Overall, the segment grew revenues 40 percent from the previous year. That's a lot faster than Alphabet's overall revenue growth of 20 percent. So, there's definite upside.

But some perspective is still due. Google has been selling enterprise offerings, first for productivity, and more recently for infrastructure, since 2006. And yet 88.8 percent of Google's business still comes from internet advertising, with the bulk of that almost certainly coming from search advertising. (Google does not break out search ad revenues separately.)

That core business is still growing at a very impressive rate, and has great profit margins.

So why invest in a complicated business that goes up against some of the biggest and most cash-rich names in technology, both old -- like Microsoft, IBM and Oracle -- and new, like Amazon?
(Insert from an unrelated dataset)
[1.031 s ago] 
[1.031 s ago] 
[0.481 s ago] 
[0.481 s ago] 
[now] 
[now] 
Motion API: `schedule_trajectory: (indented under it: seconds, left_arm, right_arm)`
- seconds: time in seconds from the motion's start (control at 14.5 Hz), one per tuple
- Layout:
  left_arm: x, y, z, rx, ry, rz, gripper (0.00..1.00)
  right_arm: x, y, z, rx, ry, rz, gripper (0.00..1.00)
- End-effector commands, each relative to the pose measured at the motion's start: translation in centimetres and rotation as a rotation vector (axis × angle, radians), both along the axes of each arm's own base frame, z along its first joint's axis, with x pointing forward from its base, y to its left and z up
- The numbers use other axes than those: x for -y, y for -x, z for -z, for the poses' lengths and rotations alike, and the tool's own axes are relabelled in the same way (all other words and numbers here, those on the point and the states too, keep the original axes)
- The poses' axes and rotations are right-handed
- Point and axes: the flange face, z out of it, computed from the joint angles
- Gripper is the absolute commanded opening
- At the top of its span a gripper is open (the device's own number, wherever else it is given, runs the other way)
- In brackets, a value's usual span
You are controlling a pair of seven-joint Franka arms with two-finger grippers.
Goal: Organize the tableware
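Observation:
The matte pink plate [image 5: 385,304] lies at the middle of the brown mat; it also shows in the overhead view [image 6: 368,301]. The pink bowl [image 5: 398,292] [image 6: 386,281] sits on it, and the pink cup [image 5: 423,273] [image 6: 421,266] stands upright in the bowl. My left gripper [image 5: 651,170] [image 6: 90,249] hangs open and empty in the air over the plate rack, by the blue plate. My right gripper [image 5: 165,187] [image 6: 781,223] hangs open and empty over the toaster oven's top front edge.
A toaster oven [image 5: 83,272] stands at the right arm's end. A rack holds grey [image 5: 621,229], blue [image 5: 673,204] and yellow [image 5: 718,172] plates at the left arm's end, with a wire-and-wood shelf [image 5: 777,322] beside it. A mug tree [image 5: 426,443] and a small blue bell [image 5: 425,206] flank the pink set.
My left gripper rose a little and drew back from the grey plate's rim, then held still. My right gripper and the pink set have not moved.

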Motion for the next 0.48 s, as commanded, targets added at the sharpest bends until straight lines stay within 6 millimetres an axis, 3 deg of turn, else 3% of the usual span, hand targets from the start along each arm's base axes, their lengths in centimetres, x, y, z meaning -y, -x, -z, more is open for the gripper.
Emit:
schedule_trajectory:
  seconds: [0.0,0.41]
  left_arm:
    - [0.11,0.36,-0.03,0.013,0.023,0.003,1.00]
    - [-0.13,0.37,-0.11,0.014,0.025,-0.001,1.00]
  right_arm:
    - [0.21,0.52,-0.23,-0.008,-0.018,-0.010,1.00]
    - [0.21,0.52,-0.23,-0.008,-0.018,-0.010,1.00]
For a cynical take, one might turn to investor Peter Thiel's comments at CERAWeek by IHS Markit, an energy industry conference, on Tuesday night.

Thiel -- who is a board member and early investor in Facebook, one of Alphabet's fiercest competitors -- noted that he only wants to invest in monopolies. Then he talked about a hypothetical search company in Silicon Valley:

If you have a monopoly, you will tell people you are in a super-competitive business. And if you are in a super-competitive business, you will tell people that you have a monopoly of sorts.

So for example, if you have a search company in Silicon Valley that I will not name, if you were to go around to CEOs saying, 'We have a bigger share of the market and higher profit margins than Microsoft ever had in the 1990s,' you wouldn't do that...You don't even talk about search. You say, 'We are a technology company with an enormous space called technology, and we're competing with Apple on smartphones, and we're competing on self-driving cars, and there's competition in everything we're doing except this one thing called search, and we never talk about that.'

A slightly less cynical take: Investing billions in cloud computing might not make sense on a stand-alone basis, but if Alphabet is already investing billions in data center technology for its actual business, why not try and leverage some that technology into a whole new area as well, by selling it to other businesses? It's a low-risk bet. And a lot of companies are buying -- Snap, for instance, says it will spend $400 million a year on Google's cloud for the next five years.

Just don't expect Alphabet to give a clear definition of "success" in cloud, or a clear timeline for that success, to anybody outside the company.